§ **PROBLEM STATEMENT**
Each record below should be reproduced as it is written, with pictures left out entirely.

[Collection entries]
* * * *

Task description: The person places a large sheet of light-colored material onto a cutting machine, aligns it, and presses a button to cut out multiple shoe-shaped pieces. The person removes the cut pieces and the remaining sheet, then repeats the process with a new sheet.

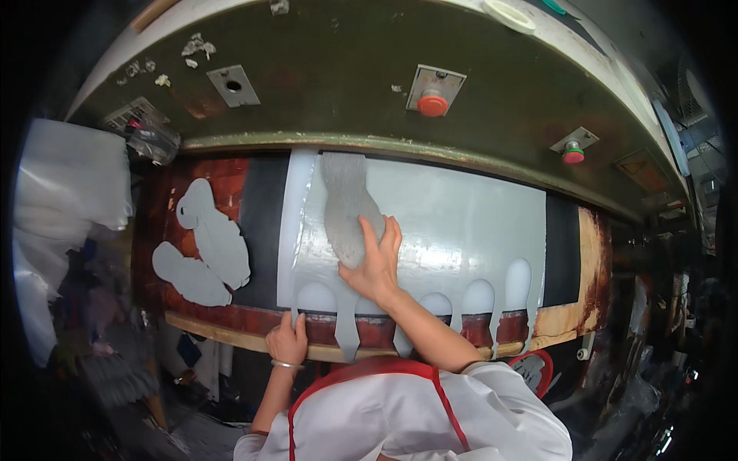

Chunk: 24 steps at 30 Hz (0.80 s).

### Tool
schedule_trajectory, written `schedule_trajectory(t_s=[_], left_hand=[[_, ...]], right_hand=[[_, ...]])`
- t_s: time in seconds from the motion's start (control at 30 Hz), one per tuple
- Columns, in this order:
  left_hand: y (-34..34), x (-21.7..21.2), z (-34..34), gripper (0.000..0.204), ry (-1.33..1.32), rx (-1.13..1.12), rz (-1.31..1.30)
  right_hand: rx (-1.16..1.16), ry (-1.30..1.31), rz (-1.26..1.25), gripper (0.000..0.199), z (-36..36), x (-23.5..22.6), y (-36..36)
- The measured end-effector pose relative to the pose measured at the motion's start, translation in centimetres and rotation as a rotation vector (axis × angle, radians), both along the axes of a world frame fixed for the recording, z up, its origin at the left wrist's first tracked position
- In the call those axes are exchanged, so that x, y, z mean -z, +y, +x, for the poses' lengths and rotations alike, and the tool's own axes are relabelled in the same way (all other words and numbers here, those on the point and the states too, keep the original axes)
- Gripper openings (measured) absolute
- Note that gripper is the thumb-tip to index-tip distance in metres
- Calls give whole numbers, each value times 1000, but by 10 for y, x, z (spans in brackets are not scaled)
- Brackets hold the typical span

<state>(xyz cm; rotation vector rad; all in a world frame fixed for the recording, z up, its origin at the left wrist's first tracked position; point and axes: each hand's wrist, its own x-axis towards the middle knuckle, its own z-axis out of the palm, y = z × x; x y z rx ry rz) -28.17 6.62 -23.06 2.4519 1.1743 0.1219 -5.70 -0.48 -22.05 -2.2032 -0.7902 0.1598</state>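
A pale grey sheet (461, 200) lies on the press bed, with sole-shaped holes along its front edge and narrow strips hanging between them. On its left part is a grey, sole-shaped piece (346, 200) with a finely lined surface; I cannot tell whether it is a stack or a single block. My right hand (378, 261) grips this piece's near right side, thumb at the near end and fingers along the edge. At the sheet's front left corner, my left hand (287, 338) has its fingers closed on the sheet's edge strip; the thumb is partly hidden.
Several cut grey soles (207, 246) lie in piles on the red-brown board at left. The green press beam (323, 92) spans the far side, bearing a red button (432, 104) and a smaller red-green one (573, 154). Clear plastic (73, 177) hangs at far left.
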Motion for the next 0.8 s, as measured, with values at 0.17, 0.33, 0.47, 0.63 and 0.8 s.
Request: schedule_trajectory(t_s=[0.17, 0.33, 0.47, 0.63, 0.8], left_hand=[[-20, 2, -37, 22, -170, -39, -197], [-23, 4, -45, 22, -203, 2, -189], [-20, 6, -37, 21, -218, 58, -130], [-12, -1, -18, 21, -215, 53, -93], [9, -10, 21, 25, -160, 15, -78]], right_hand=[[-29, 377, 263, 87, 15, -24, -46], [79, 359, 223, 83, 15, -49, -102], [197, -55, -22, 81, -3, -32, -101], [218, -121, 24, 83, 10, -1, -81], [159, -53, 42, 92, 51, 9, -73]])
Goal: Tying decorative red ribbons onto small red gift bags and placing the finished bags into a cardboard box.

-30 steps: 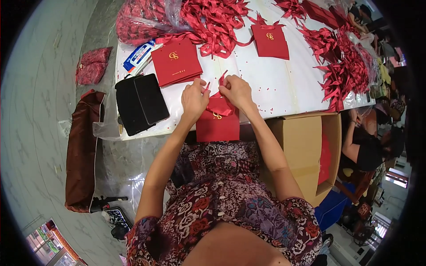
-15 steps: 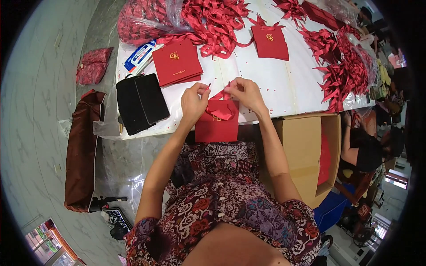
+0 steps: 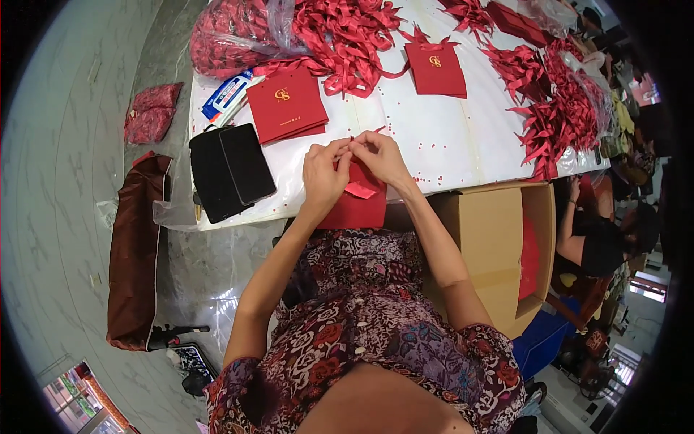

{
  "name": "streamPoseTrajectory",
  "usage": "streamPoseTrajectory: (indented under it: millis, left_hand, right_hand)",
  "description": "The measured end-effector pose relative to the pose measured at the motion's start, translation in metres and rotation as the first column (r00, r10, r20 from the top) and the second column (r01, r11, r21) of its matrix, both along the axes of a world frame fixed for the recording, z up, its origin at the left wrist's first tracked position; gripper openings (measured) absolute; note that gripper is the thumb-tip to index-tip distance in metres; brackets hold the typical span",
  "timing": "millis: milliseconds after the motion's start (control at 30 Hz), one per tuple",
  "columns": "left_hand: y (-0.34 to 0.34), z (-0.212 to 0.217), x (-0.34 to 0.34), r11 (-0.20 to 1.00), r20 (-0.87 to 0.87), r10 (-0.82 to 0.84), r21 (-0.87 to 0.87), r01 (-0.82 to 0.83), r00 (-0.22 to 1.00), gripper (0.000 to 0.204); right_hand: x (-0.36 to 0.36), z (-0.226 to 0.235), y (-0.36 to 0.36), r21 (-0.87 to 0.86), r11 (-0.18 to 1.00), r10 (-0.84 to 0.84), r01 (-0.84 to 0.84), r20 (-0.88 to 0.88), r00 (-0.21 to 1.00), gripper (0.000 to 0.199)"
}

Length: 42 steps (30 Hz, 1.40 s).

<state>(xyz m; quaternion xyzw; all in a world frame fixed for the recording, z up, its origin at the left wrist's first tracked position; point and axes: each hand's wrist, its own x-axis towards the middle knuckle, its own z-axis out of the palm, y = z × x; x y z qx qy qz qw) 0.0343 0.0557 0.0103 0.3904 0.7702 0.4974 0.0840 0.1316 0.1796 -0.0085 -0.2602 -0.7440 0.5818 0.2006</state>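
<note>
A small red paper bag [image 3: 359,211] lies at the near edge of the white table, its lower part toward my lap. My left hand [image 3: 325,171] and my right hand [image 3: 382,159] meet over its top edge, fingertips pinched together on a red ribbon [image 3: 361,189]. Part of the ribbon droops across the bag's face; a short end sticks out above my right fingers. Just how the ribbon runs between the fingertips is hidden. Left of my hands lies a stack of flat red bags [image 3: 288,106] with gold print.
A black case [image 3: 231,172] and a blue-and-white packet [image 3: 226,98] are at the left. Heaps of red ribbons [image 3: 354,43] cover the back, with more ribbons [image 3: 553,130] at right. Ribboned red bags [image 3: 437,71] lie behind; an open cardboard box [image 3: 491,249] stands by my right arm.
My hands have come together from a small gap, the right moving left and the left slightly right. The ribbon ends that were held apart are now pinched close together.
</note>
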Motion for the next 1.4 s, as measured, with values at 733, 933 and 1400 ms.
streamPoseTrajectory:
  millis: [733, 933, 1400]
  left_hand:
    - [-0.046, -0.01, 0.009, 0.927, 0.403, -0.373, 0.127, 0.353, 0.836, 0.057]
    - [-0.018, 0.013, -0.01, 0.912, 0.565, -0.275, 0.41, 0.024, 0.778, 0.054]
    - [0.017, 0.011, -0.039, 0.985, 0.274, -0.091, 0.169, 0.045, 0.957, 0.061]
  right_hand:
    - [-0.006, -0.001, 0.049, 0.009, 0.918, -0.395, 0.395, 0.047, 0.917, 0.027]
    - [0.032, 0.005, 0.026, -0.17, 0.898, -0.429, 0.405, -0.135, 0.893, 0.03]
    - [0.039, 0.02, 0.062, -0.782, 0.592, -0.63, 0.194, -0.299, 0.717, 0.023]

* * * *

§ **OUTPUT FOR THIS EXERCISE**
Task description: The person places a large sheet of light-colored material onto a cutting machine, aligns it, and presses a button to cut out multiple shoe-shaped pieces. The person removes the cut pieces and the remaining sheet, then repeats the process with a new sheet.


Chunk: 24 steps at 30 Hz (0.80 s).

### Tool
schedule_trajectory, written `schedule_trajectory(t_s=[_], left_hand=[[_, ...]], right_hand=[[_, ...]])`
- t_s: time in seconds from the motion's start (control at 30 Hz), one per tuple
- Columns, in this order:
  left_hand: y (-34..34), x (-21.7..21.2), z (-34..34), gripper (0.000..0.204), ry (-1.33..1.32), rx (-1.13..1.12), rz (-1.31..1.30)
  right_hand: rx (-1.16..1.16), ry (-1.30..1.31), rz (-1.26..1.25), gripper (0.000..0.199), z (-36..36), x (-23.5..22.6), y (-36..36)
- The measured end-effector pose relative to the pose measured at the motion's start, translation in centimetres and rotation as a rotation vector (axis × angle, radians), both along the axes of a world frame fixed for the recording, z up, its origin at the left wrist's first tracked position
- In the call those axes are exchanged, so that x, y, z mean -z, +y, +x, for the poses' lengths and rotations alike, and the tool's own axes are relabelled in the same way (all other words and numbers here, those on the point and the states too, keep the original axes)
- Gripper openings (measured) absolute
- Note that gripper is the thumb-tip to index-tip distance in metres
- Calls give whole numbers, each value times 1000, but by 10 for y, x, z (spans in brackets are not scaled)
- Brackets hold the typical span

<state>(xyz cm; rotation vector rad; all in a world frame fixed for the recording, z up, its origin at the left wrist's first tracked position; point and axes: each hand's wrist, its own x-axis towards the middle knuckle, its own z-axis out of the palm, y = z × x; x y z rx ry rz) -28.17 6.62 -23.06 2.4519 1.1743 0.1219 -5.70 -0.48 -22.05 -2.2032 -0.7902 0.1598</state>
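A pale grey sheet (461, 200) lies on the press bed, with sole-shaped holes along its front edge and narrow strips hanging between them. On its left part is a grey, sole-shaped piece (346, 200) with a finely lined surface; I cannot tell whether it is a stack or a single block. My right hand (378, 261) grips this piece's near right side, thumb at the near end and fingers along the edge. At the sheet's front left corner, my left hand (287, 338) has its fingers closed on the sheet's edge strip; the thumb is partly hidden.
Several cut grey soles (207, 246) lie in piles on the red-brown board at left. The green press beam (323, 92) spans the far side, bearing a red button (432, 104) and a smaller red-green one (573, 154). Clear plastic (73, 177) hangs at far left.
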Motion for the next 0.8 s, as measured, with values at 0.17, 0.33, 0.47, 0.63 and 0.8 s.
Request: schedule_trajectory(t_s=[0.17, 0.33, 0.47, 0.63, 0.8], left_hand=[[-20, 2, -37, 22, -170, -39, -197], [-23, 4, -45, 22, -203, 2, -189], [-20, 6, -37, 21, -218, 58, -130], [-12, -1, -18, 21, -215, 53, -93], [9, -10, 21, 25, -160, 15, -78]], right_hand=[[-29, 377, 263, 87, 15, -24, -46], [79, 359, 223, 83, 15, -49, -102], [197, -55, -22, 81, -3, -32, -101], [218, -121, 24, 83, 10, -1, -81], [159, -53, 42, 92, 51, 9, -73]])
Goal: Tying decorative red ribbons onto small red gift bags and placing the finished bags into a cardboard box.

-30 steps: 
-15 steps: 
+0 steps: 

{
  "name": "streamPoseTrajectory",
  "usage": "streamPoseTrajectory: (indented under it: millis, left_hand, right_hand)",
  "description": "The measured end-effector pose relative to the pose measured at the motion's start, translation in metres and rotation as the first column (r00, r10, r20 from the top) and the second column (r01, r11, r21) of its matrix, both along the axes of a world frame fixed for the recording, z up, its origin at the left wrist's first tracked position; gripper openings (measured) absolute; note that gripper is the thumb-tip to index-tip distance in metres; brackets hold the typical span",
  "timing": "millis: milliseconds after the motion's start (control at 30 Hz), one per tuple",
  "columns": "left_hand: y (-0.34 to 0.34), z (-0.212 to 0.217), x (-0.34 to 0.34), r11 (-0.20 to 1.00), r20 (-0.87 to 0.87), r10 (-0.82 to 0.84), r21 (-0.87 to 0.87), r01 (-0.82 to 0.83), r00 (-0.22 to 1.00), gripper (0.000 to 0.204); right_hand: x (-0.36 to 0.36), z (-0.226 to 0.235), y (-0.36 to 0.36), r21 (-0.87 to 0.86), r11 (-0.18 to 1.00), r10 (-0.84 to 0.84), r01 (-0.84 to 0.84), r20 (-0.88 to 0.88), r00 (-0.21 to 1.00), gripper (0.000 to 0.199)"
}

Length: 42 steps (30 Hz, 1.40 s).

<state>(xyz m; quaternion xyzw; all in a world frame fixed for the recording, z up, its origin at the left wrist's first tracked position; point and axes: each hand's wrist, its own x-axis towards the middle knuckle, its own z-axis out of the palm, y = z × x; x y z qx qy qz qw) 0.0343 0.0557 0.0103 0.3904 0.7702 0.4974 0.0840 0.1316 0.1796 -0.0085 -0.2602 -0.7440 0.5818 0.2006</state>
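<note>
A small red paper bag [image 3: 359,211] lies at the near edge of the white table, its lower part toward my lap. My left hand [image 3: 325,171] and my right hand [image 3: 382,159] meet over its top edge, fingertips pinched together on a red ribbon [image 3: 361,189]. Part of the ribbon droops across the bag's face; a short end sticks out above my right fingers. Just how the ribbon runs between the fingertips is hidden. Left of my hands lies a stack of flat red bags [image 3: 288,106] with gold print.
A black case [image 3: 231,172] and a blue-and-white packet [image 3: 226,98] are at the left. Heaps of red ribbons [image 3: 354,43] cover the back, with more ribbons [image 3: 553,130] at right. Ribboned red bags [image 3: 437,71] lie behind; an open cardboard box [image 3: 491,249] stands by my right arm.
My hands have come together from a small gap, the right moving left and the left slightly right. The ribbon ends that were held apart are now pinched close together.
</note>
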Motion for the next 1.4 s, as measured, with values at 733, 933 and 1400 ms.
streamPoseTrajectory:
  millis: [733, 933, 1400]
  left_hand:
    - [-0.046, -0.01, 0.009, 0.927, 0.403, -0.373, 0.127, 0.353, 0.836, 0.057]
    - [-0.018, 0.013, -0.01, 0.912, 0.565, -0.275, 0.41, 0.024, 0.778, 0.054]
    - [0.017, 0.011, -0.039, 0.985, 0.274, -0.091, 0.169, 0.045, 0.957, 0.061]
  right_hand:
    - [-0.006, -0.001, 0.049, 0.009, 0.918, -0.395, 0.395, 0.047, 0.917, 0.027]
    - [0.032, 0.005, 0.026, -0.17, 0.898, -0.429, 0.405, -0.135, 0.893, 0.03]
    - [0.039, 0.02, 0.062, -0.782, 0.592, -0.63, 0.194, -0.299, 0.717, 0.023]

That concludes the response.